Кофе был черный и почти такой же густой и горький, как отвар дубовой коры. Аверкин пил его без сахара и сливок, прихлебывая мелкими глотками, как лекарство, и думал. Ситуация осложнялась буквально на глазах, но он все еще не видел причин для настоящей озабоченности. Бывало покруче, и ничего, не подох, не сломался.
А что расслабился немного и наделал ошибок, так это из-за долгого отсутствия настоящего противника. Гроссмейстер, садясь играть с новичком, может позволить себе дать начинающему фору, уступить несколько фигур, иначе игра теряет интерес.
Впрочем, его нынешний противник, хоть и был одиночкой, никого не представляющим и потому не заслуживающим серьезного внимания, новичком все-таки не являлся. Теперь, после неурочного панического звонка, Аверкин почти уверился в том, что судьба свела его с легендарным Инкассатором, о котором ему несколько раз приходилось слышать и в существовании которого он до сих пор сильно сомневался. Так уж устроен человек, что ему мало реальных угроз и конкретных надежд.
Ему, человеку, подавай легенду о некоем высшем существе, способном по своему усмотрению карать не правых и защищать обиженных. На протяжении своей истории человечество сочинило уйму мифов и легенд, но это вовсе не означает, что ему наскучило фантазировать, – оно, человечество, никогда не устанет сочинять глупые сказки про Иванушку-дурачка, без усилий побеждающего всех подряд – и Бабу Ягу, и Кощея, и даже мутировавшего динозавра с тремя головами – Змея Горыныча.
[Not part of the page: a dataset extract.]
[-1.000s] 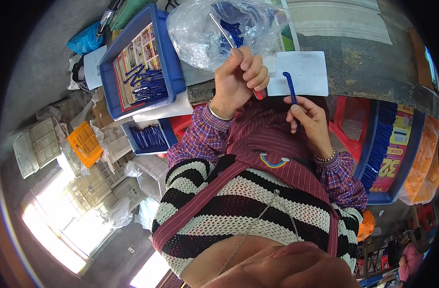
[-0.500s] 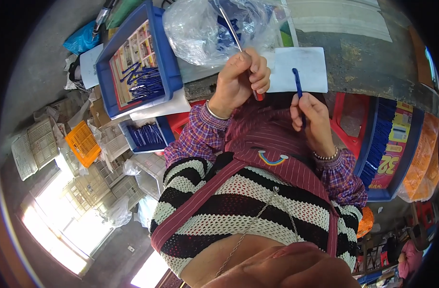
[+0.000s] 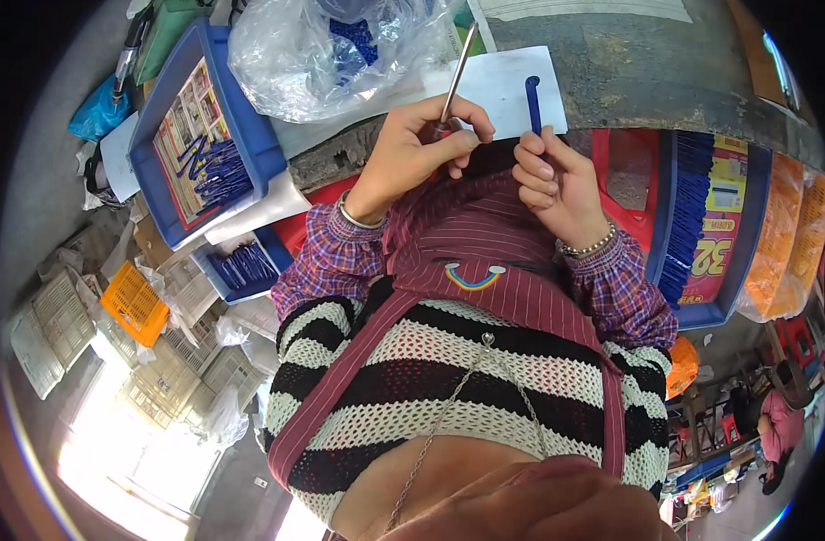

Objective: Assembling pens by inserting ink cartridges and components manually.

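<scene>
In my left hand (image 3: 419,155) is a slim metal-shafted tool (image 3: 460,74) with a reddish handle, resembling a screwdriver. Its shaft slants up and to the right; the fingers mostly hide the handle. My right hand (image 3: 556,185) is closed on a thin blue stick (image 3: 533,106) with a rounded, slightly bent head. The stick points upward, its lower end hidden in the fingers. Both hands are above the front of my maroon apron (image 3: 457,225), a short gap apart. Behind the stick, a white sheet (image 3: 498,83) lies on the worn tabletop (image 3: 624,77).
Left of my hands stands a blue tray (image 3: 273,158) with blue strips on printed paper. A clear plastic bag (image 3: 277,68) with blue parts lies beside it. Below is a smaller blue bin (image 3: 277,252). At right are another blue tray (image 3: 701,314) and orange bagged goods (image 3: 795,234).
The view has shifted, so the table and trays appear further left. My left hand has rotated, tipping the tool's shaft from up-left to up-right. My right hand still grips the blue stick.
</scene>
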A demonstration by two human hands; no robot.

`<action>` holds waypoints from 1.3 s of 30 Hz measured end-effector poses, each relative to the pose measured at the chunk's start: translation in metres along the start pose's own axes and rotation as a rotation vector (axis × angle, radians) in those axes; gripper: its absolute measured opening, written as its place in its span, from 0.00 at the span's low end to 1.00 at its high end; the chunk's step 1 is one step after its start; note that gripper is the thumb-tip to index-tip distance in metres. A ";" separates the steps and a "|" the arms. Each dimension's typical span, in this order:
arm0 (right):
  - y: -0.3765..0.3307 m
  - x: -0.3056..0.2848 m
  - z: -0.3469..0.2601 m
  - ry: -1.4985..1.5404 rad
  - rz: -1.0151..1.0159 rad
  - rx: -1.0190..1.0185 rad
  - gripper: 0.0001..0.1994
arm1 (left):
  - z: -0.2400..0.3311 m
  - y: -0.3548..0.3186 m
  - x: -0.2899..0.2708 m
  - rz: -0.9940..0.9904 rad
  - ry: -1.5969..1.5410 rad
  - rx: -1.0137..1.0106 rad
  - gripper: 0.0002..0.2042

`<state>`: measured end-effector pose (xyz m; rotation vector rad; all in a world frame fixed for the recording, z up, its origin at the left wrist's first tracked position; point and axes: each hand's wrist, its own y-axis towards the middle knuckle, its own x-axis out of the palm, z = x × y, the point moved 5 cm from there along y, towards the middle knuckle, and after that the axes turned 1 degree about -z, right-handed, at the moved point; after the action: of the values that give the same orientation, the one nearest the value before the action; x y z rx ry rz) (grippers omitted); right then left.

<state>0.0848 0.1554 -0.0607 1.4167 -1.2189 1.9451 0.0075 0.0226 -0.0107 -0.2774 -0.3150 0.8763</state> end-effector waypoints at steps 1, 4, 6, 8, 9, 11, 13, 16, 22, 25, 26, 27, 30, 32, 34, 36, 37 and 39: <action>0.000 0.000 0.000 0.001 -0.003 0.000 0.13 | 0.001 0.000 0.001 0.001 0.001 0.000 0.04; -0.001 0.000 0.000 -0.026 0.019 -0.009 0.13 | 0.000 -0.001 -0.001 0.053 -0.016 -0.019 0.03; -0.001 -0.001 0.000 -0.038 0.021 -0.015 0.13 | -0.001 0.000 -0.001 0.037 -0.044 0.011 0.02; -0.001 -0.001 0.000 -0.050 0.023 -0.021 0.13 | -0.003 0.000 -0.003 0.023 -0.043 0.014 0.01; -0.001 -0.002 0.001 -0.061 0.032 -0.026 0.13 | -0.004 0.001 -0.002 0.007 -0.043 0.015 0.01; -0.001 -0.002 0.001 -0.071 0.039 -0.031 0.13 | -0.004 0.001 -0.003 0.007 -0.041 0.011 0.01; -0.002 -0.001 0.001 -0.107 0.042 -0.045 0.13 | -0.003 0.001 -0.003 0.008 -0.039 0.008 0.01; -0.003 -0.001 0.000 -0.156 0.056 -0.072 0.13 | -0.003 0.002 -0.003 0.026 -0.028 -0.007 0.01; -0.005 0.003 -0.001 -0.335 0.115 -0.139 0.12 | -0.005 0.002 -0.004 0.040 0.003 -0.031 0.02; -0.005 0.003 -0.002 -0.355 0.111 -0.154 0.12 | -0.006 0.001 -0.004 0.030 0.040 -0.046 0.02; -0.005 0.003 -0.001 -0.355 0.111 -0.153 0.12 | -0.006 0.001 -0.003 0.017 0.052 -0.037 0.03; -0.005 0.003 -0.001 -0.362 0.119 -0.155 0.12 | -0.006 0.001 -0.003 0.005 0.065 -0.027 0.03; -0.005 0.003 -0.001 -0.372 0.130 -0.159 0.12 | -0.006 0.002 -0.002 -0.030 0.087 0.001 0.03; -0.005 0.003 -0.001 -0.375 0.134 -0.161 0.12 | -0.006 0.003 -0.002 -0.030 0.085 -0.004 0.03; -0.004 0.003 -0.001 -0.441 0.171 -0.171 0.12 | -0.006 0.003 -0.002 -0.028 0.085 -0.009 0.03; -0.005 0.004 -0.001 -0.490 0.192 -0.180 0.11 | -0.005 0.002 -0.001 -0.047 0.104 -0.049 0.02; -0.005 0.004 -0.001 -0.539 0.213 -0.191 0.11 | -0.003 0.001 0.000 -0.039 0.108 -0.049 0.02; -0.006 0.004 -0.002 -0.616 0.207 -0.206 0.11 | 0.000 0.001 0.002 -0.027 0.099 -0.064 0.02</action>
<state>0.0865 0.1592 -0.0547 1.9081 -1.8375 1.4754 0.0082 0.0245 -0.0105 -0.3736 -0.2542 0.8237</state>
Вот и Инкассатор поначалу казался Аверкину героем одной из таких сказок, и Саныч был очень удивлен, убедившись, что такой человек существует в реальной жизни. Впрочем, сам факт его существования еще ни о чем не говорил. Молва всегда склонна преувеличивать, отсюда и легенды.
Допив кофе, он все-таки принял душ и на всякий случай переоделся, натянув свои неизменные джинсы.
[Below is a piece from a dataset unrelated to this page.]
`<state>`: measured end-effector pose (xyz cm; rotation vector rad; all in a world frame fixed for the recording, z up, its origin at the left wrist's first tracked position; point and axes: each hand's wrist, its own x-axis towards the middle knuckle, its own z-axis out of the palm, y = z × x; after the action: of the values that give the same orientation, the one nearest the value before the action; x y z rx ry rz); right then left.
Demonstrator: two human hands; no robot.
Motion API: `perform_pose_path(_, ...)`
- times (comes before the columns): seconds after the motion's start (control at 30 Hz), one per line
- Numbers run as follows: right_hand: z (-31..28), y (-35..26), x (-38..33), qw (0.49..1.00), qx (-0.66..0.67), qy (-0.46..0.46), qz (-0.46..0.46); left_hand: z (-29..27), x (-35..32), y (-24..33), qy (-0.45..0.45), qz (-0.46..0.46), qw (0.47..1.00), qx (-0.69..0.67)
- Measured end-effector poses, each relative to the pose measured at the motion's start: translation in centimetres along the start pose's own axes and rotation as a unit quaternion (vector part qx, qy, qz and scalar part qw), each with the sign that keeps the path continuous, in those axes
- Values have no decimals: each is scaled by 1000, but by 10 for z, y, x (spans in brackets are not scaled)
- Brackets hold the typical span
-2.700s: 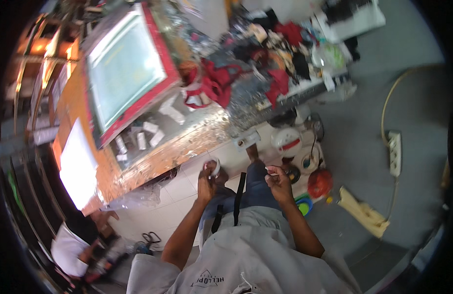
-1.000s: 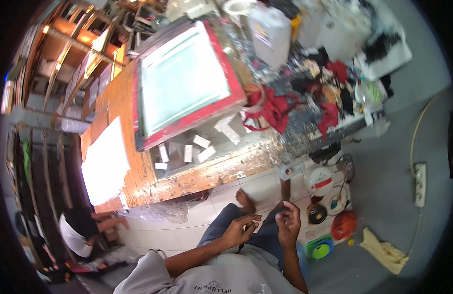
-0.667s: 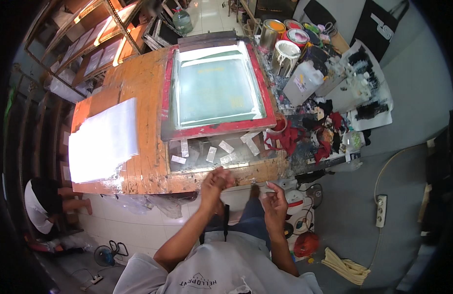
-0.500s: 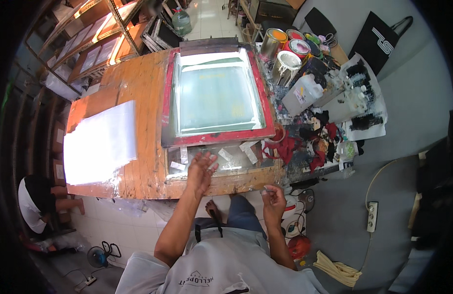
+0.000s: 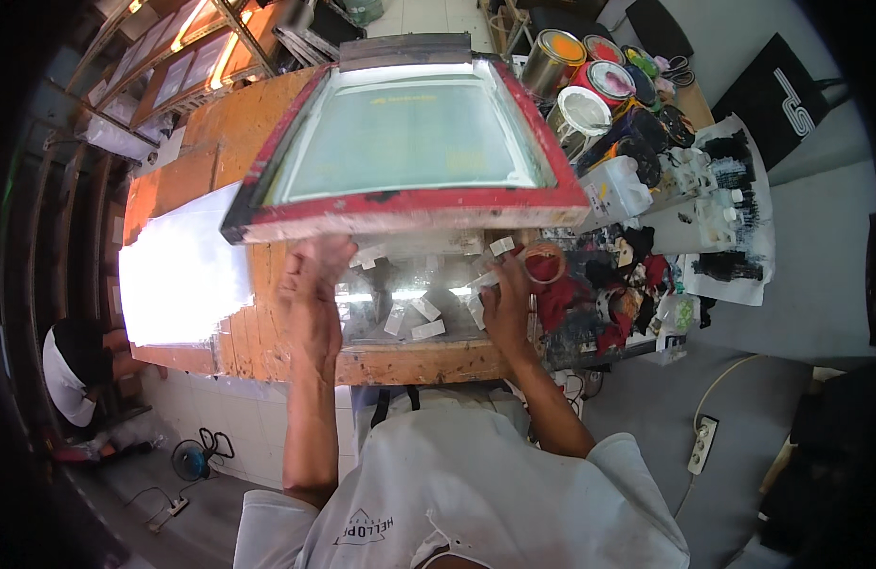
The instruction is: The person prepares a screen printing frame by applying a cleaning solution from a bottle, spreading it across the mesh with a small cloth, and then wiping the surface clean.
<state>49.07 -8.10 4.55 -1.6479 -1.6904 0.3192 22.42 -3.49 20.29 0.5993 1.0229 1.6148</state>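
Observation:
A screen-printing frame (image 5: 409, 211) with red sides and a pale green mesh tilts up from the table, its front rail raised and its far end at a dark hinge clamp (image 5: 405, 51). Below the front rail's left part is my left hand (image 5: 313, 284), its fingers smeared by motion; whether they touch the rail cannot be told. Over the right side of a clear sheet (image 5: 362, 327) my right hand (image 5: 507, 308) has its fingers bent together, next to a pale strip; what is between them is too small to name. Several short whitish strips (image 5: 425, 309) lie on the sheet.
A stack of white sheets (image 5: 186, 275) lies on the wooden table's left. To the right stand open paint cans (image 5: 556, 62), a white jug (image 5: 620, 190), a tape roll (image 5: 544, 262) and stained rags (image 5: 561, 299). Another person (image 5: 73, 375) is low at the far left.
The frame's front rail has risen from the table, baring more of the clear sheet and strips. Both hands have moved forward, the left one also leftward to beneath the rail.

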Motion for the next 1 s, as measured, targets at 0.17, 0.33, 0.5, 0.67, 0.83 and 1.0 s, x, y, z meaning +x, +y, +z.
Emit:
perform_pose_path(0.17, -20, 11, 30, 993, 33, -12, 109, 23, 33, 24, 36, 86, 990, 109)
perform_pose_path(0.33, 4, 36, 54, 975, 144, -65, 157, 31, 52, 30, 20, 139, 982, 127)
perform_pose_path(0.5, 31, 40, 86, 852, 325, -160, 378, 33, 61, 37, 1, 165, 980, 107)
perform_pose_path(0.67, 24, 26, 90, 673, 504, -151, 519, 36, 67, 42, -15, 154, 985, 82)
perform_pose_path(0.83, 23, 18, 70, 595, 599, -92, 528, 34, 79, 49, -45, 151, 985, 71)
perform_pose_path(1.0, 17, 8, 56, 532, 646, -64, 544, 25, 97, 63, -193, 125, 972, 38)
Свитер он надевать не стал, поскольку в квартире было тепло, а бросил его на журнальный столик в большой комнате. Свитер, неряшливо валяющийся на столе посреди гостиной, раздражал его, но при этом отменно скрывал лежавший под ним взведенный пистолет. Давным-давно Аверкин взял себе за правило никому не доверять. Все на свете продается, все Покупается, в том числе и такие вещи, как доверие, дружба, преданность и боевое братство. Люди – это просто инструменты для достижения той или иной цели, вроде молотка или электродрели. Но инструмент, верой и правдой прослуживший тебе долгие годы, в один прекрасный день все равно выйдет из строя. И хорошо, если он просто сломается и тихо отправится на помойку! Но ведь молоток может отскочить и засветить тебе в лоб, а электродрели ничего не стоит убить тебя током. Поэтому Аверкин всегда держал пистолет под рукой – на всякий случай. Он просто привык к пистолету, как другие привыкают к наручным часам, и не видел в этой привычке ничего дурного или странного.
Они явились ровно через час, минута в минуту, хотя для этого им, наверное, пришлось выжать из машины все, на что та была способна: штатный врач «Кирасы», бывший военный хирург, жил далековато от Аверкина, но Саныч все-таки очень надеялся на то, что у этих троих дебилов хватило ума обратиться к нему, а не в ближайшую травматологию. А уж в том, что без медицинской помощи дело не обошлось, и сомневаться было нечего: стоило только глянуть на этих троих героев.